=== Data excerpt ===
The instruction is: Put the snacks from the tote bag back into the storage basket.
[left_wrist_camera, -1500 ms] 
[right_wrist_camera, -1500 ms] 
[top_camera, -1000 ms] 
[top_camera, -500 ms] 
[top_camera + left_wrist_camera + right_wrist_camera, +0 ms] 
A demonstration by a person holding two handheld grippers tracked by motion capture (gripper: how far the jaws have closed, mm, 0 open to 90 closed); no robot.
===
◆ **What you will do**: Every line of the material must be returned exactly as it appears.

◆ **Worked solution**:
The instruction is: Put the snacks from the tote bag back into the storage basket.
[left_wrist_camera, -1500 ms] 
[right_wrist_camera, -1500 ms] 
[top_camera, -1000 ms] 
[top_camera, -500 ms] 
[top_camera + left_wrist_camera + right_wrist_camera, +0 ms] 
A demonstration by a person holding two handheld grippers tracked by motion capture (gripper: how far the jaws have closed, mm, 0 open to 90 closed); no robot.

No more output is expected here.